Data>
☆ ☆ ☆ ☆ ☆

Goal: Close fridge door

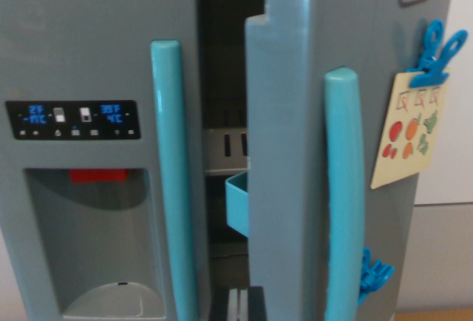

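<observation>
A grey toy fridge fills the wrist view. Its right door (pixel 295 151) stands partly open, swung toward me, with a teal handle (pixel 344 195) down its front. The left door (pixel 89 55) looks shut and carries its own teal handle (pixel 174 180). Through the gap between the doors I see the dark interior (pixel 224 69), a grey shelf (pixel 225 151) and a teal door bin (pixel 236 201). At the bottom centre a dark part with a light stripe (pixel 238 305) pokes into view, possibly my gripper; its fingers are not shown.
On the left door sit a black display panel (pixel 72 119) and a dispenser recess (pixel 92 243) with a red tab. A picture card (pixel 409 130) hangs from a blue clip (pixel 434 55) on the fridge's right side; another blue clip (pixel 373 276) is lower down.
</observation>
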Motion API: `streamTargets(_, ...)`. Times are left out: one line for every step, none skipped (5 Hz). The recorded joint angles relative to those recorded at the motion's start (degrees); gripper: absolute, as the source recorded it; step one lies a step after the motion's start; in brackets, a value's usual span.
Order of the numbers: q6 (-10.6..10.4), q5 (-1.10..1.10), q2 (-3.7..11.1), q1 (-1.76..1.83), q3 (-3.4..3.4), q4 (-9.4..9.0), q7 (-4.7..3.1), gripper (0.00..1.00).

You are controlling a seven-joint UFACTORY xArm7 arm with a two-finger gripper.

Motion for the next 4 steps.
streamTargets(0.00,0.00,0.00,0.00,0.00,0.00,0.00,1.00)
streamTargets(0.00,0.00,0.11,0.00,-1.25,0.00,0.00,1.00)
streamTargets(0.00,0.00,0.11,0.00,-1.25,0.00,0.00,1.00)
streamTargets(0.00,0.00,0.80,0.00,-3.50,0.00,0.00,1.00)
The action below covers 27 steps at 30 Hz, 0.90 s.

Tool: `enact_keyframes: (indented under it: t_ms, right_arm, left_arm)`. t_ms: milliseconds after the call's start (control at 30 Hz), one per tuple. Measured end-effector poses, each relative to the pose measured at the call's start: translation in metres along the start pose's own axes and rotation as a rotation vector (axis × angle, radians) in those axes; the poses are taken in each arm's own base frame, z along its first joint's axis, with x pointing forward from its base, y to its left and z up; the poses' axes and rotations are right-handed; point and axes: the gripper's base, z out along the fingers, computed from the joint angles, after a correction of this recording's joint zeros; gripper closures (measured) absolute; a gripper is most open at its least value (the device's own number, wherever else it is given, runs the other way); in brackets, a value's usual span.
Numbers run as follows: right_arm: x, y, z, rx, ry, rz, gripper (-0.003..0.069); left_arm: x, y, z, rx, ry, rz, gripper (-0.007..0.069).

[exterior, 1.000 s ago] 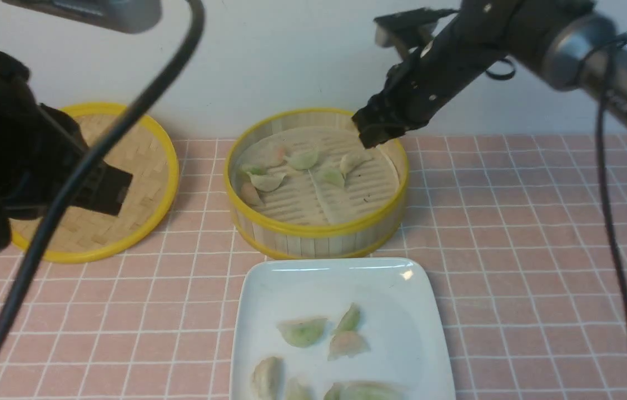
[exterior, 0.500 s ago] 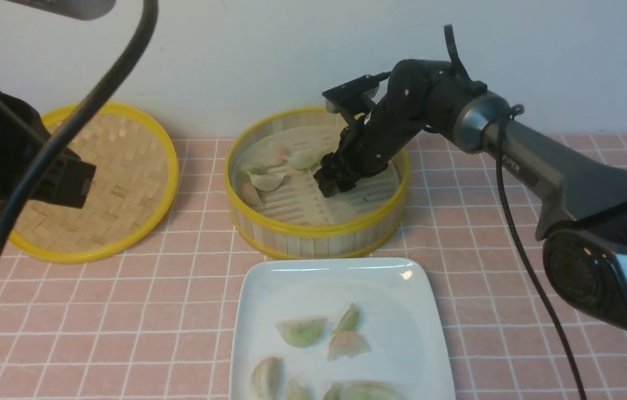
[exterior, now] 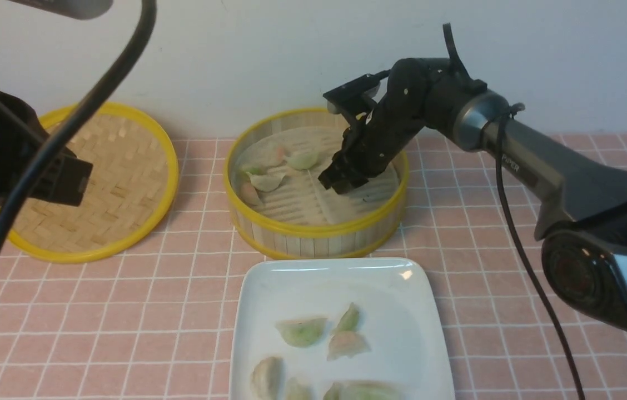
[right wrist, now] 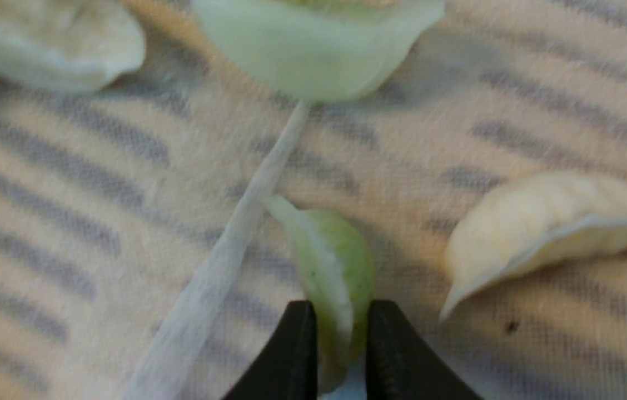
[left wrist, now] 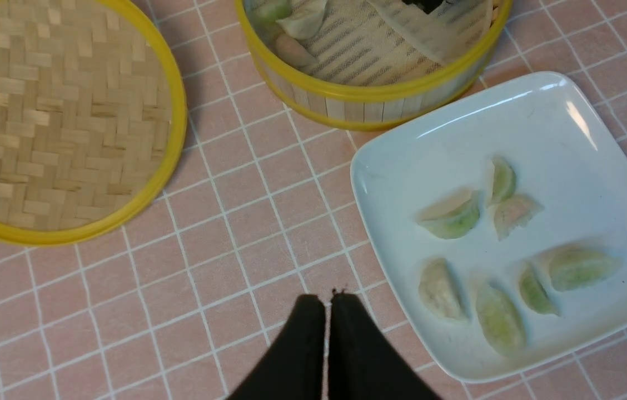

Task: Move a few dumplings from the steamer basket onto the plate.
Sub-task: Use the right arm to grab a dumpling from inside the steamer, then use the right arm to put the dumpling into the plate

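At the bench's (exterior: 180, 322) far edge, a round basket (exterior: 313, 230); just in front, toward the near edge, a white plate (exterior: 402, 333) with 7 dumplings (left wrist: 586, 268), green, whitish and pinkish. Down inside the basket, right of its middle, the right gripper (right wrist: 341, 311), closed to a narrow gap on 1 green dumpling (right wrist: 338, 255), pinched between 2 black fingertips. Near that, a cream dumpling (right wrist: 541, 216); toward the basket's left edge, a pale one (exterior: 266, 181). Toward the bench's far left corner, a woven lid (exterior: 119, 183). On the left side, the left gripper (left wrist: 328, 303), shut and empty.
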Motion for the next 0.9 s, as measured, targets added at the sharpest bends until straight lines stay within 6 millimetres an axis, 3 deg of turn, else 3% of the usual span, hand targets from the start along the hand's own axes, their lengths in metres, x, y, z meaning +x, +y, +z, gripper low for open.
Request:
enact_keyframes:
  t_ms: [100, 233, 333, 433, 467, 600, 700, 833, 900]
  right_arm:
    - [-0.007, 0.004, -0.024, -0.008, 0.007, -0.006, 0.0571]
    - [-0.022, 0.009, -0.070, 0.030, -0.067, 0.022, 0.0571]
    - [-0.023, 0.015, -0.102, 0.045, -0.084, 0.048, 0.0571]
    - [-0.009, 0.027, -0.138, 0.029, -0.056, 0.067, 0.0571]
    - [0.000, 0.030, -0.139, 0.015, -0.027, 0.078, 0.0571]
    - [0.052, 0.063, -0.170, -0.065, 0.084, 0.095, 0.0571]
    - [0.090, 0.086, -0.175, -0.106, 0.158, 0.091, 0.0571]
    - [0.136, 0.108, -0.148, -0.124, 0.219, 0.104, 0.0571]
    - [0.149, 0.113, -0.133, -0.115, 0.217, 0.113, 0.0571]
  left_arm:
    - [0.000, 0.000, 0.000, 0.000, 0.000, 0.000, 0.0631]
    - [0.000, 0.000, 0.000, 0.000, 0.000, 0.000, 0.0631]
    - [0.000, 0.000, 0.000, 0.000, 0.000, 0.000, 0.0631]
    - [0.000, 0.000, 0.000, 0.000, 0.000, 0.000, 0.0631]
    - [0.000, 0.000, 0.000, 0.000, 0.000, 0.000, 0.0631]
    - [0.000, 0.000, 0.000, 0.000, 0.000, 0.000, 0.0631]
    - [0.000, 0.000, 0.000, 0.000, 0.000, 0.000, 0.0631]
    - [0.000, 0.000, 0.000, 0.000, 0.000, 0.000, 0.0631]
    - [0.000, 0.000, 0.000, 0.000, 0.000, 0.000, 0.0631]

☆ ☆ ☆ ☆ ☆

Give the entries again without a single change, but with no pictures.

Exercise output>
Goal: Close fridge door


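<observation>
A grey toy fridge fills the wrist view. Its right door (pixel 295 151) stands partly open, swung toward me, with a teal handle (pixel 344 195) down its front. The left door (pixel 89 55) looks shut and carries its own teal handle (pixel 174 180). Through the gap between the doors I see the dark interior (pixel 224 69), a grey shelf (pixel 225 151) and a teal door bin (pixel 236 201). At the bottom centre a dark part with a light stripe (pixel 238 305) pokes into view, possibly my gripper; its fingers are not shown.
On the left door sit a black display panel (pixel 72 119) and a dispenser recess (pixel 92 243) with a red tab. A picture card (pixel 409 130) hangs from a blue clip (pixel 434 55) on the fridge's right side; another blue clip (pixel 373 276) is lower down.
</observation>
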Motion API: `streamTargets(_, ...)`. Times are left out: one line for every step, none skipped (5 Hz). The recorded joint angles relative to those recorded at the motion's start (degrees); gripper: absolute, as the source recorded it; step one lies a step after the motion's start; in brackets, a value's usual span.
Order of the numbers: q6 (-10.6..10.4), q5 (-1.10..1.10), q2 (-3.7..11.1), q1 (-1.76..1.83), q3 (-3.4..3.4), q4 (-9.4..9.0), q7 (-4.7..3.1), gripper (0.00..1.00).

You are controlling a seven-joint UFACTORY xArm7 arm with a two-finger gripper.

Motion for the next 4 steps.
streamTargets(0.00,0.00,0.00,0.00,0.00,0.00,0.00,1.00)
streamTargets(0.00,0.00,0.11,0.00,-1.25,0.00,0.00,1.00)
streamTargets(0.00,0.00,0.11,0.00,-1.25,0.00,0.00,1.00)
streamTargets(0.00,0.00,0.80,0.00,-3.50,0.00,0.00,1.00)
The action below covers 27 steps at 30 Hz, 0.90 s.

Tool: `enact_keyframes: (indented under it: t_ms, right_arm, left_arm)`. t_ms: milliseconds after the call's start (control at 30 Hz), one per tuple. Measured end-effector poses, each relative to the pose measured at the call's start: translation in metres along the start pose's own axes and rotation as a rotation vector (axis × angle, radians) in those axes; the poses are taken in each arm's own base frame, z along its first joint's axis, with x pointing forward from its base, y to its left and z up; the poses' axes and rotations are right-handed; point and axes: the gripper's base, z out along the fingers, computed from the joint angles, after a correction of this recording's joint zeros; gripper closures (measured) absolute; a gripper is most open at its least value (the device's own number, wherever else it is given, runs the other way); in brackets, a value's usual span.
Numbers run as follows: right_arm: x, y, z, rx, ry, rz, gripper (-0.003..0.069); left_arm: x, y, z, rx, ry, rz, gripper (-0.007..0.069).

[exterior, 1.000 s ago] 
[exterior, 0.500 s ago] 
[exterior, now] 
[right wrist, now] 
[left wrist, now] 

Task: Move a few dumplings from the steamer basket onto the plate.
Sub-task: Use the right arm to grab a dumpling from inside the steamer, then use the right arm to put the dumpling into the plate

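At the bench's (exterior: 180, 322) far edge, a round basket (exterior: 313, 230); just in front, toward the near edge, a white plate (exterior: 402, 333) with 7 dumplings (left wrist: 586, 268), green, whitish and pinkish. Down inside the basket, right of its middle, the right gripper (right wrist: 341, 311), closed to a narrow gap on 1 green dumpling (right wrist: 338, 255), pinched between 2 black fingertips. Near that, a cream dumpling (right wrist: 541, 216); toward the basket's left edge, a pale one (exterior: 266, 181). Toward the bench's far left corner, a woven lid (exterior: 119, 183). On the left side, the left gripper (left wrist: 328, 303), shut and empty.
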Motion for the next 0.9 s, as measured, targets added at the sharpest bends until straight lines stay within 6 millimetres an axis, 3 deg of turn, else 3% of the usual span, hand targets from the start along the hand's own axes, their lengths in metres, x, y, z meaning +x, +y, +z, gripper low for open.
Request:
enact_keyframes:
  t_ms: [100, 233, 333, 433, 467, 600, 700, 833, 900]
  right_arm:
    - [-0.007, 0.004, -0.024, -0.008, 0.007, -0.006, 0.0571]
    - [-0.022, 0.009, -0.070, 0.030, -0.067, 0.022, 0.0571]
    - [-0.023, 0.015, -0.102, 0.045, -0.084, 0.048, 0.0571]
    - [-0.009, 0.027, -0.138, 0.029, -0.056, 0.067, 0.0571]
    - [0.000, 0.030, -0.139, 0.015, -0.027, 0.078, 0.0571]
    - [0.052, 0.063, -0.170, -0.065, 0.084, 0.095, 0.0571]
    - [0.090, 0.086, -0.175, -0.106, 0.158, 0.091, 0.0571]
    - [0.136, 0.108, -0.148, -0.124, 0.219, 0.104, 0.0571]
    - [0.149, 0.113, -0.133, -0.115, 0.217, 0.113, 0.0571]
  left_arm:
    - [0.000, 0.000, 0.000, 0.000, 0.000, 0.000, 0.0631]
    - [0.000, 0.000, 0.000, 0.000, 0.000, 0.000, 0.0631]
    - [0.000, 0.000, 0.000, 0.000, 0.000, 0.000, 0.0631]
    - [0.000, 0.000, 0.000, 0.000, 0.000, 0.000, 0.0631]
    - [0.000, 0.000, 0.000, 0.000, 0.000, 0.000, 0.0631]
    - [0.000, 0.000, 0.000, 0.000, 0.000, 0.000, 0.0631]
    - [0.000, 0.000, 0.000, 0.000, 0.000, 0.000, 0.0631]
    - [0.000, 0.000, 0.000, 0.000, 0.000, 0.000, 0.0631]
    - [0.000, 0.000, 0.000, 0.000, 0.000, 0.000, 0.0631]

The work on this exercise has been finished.